PCP Capital Partners arranged for Sheikh Mansour and Abu Dhabi to come on board with £3.25 billion in funding but Ms Staveley said she only did so on the basis that Abu Dhabi would get the same deal that was being offered to Qatar, who also invested.
PCP’s barrister Joe Smouha QC alleges Qatar had received £346 million in extra fees and a US$3 billion loan from Barclays that almost matched the sum the Qataris were investing.
PCP was paid £30 million for its work.
Earlier this year three senior Barclays executives - Roger Jenkins, 64, Thomas Kalaris, 64, and Richard Boath, 61 - were acquitted of fraud regarding the Qatari deal. Barclays’ former chief executive John Varley was acquitted in June 2019.
On Tuesday, 16 June, Jeffery Onions QC, a barrister representing Barclays, questioned Ms Staveley about her dealings with the bank between 29 and 31 October 2008.
Staveley on Sheikh Mansour: "He's my friend and will be for many years to come." He hasn't provided a witness statement or given evidence as Staveley had claimed.— tariq panja (@tariqpanja) June 11, 2020
Ms Staveley flew from London to Cairo and later travelled to Abu Dhabi but she said she was in constant communication with her bankers, Goldman Sachs, and with senior Barclays officials, including Roger Jenkins, their investment banking chief.
Mr Onions mentioned one of the fees the Qataris were paid - £66 million - and asked her why she thought they were being paid such a sum.
Ms Staveley said she thought the figure could be a payment for Qatar’s then ruler, Sheikh Hamad, introducing Barclays to Libya’s government, headed at the time by Colonel Muammar Gaddafi.
She said: "I suspected Libya wouldn’t invest (in Barclays) but I thought Barclays would think that. I thought that fee was for introducing Libya."
Libya never did provide any funding for Barclays.
Ms Staveley said: “I didn’t really think it was an issue. I thought there would be some explanation.”
Mr Onions said: “It would have meant Qatar was getting a fee that Abu Dhabi was not getting?”
Ms Staveley replied: “Yes. I was told it was the same deal. I was assured by Mr Jenkins.

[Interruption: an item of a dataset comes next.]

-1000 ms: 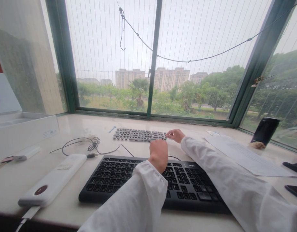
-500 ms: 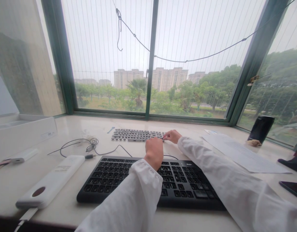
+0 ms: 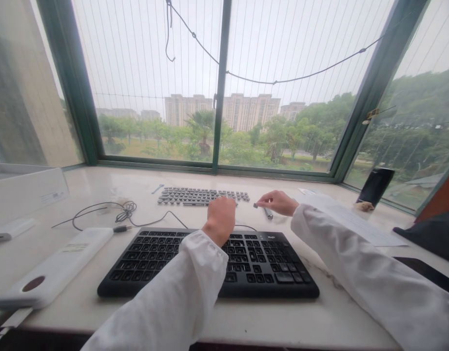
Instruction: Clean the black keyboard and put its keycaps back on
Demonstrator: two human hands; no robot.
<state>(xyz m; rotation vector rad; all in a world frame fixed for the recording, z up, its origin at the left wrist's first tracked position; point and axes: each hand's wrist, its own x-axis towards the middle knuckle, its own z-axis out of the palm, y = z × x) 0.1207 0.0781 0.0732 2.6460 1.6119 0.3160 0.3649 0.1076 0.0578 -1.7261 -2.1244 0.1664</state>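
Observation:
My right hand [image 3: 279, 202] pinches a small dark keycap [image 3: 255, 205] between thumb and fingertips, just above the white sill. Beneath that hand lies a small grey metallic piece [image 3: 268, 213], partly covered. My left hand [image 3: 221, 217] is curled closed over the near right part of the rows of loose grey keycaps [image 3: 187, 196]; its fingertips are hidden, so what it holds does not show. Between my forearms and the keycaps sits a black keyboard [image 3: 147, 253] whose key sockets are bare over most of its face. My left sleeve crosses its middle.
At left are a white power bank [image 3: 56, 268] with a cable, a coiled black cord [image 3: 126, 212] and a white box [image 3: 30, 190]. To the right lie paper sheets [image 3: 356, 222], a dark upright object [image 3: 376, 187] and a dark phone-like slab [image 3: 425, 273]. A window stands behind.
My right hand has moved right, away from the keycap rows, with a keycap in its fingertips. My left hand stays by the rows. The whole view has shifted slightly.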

I was entirely comfortable with that.”
She said that at one point Mr Jenkins became “menacing” during a phone call to her but she said she believed it was because of the pressure he was under.
After concluding the deal Ms Staveley and colleagues celebrated at the exclusive London nightclub Annabel’s and in the next few days she spoke to a Sunday Times journalist who wrote an article about the deal in which she was referred to as the former girlfriend of Prince Andrew, the Duke of York.
Mr Onions accused Ms Staveley of “inventing” parts of her evidence during Tuesday’s hearing.
She replied: “I'm furious that you would say that.”
The hearing took place remotely, because of the coronavirus crisis, with Mr Onions, Ms Staveley and the judge, Mr Justice David Waksman, all in separate rooms and connected by Zoom.
The trial is due to conclude later this week.
Ms Staveley is currently fronting another group, that includes the Saudi sovereign wealth fund PIF, which is negotiating a takeover of Premier League side Newcastle United.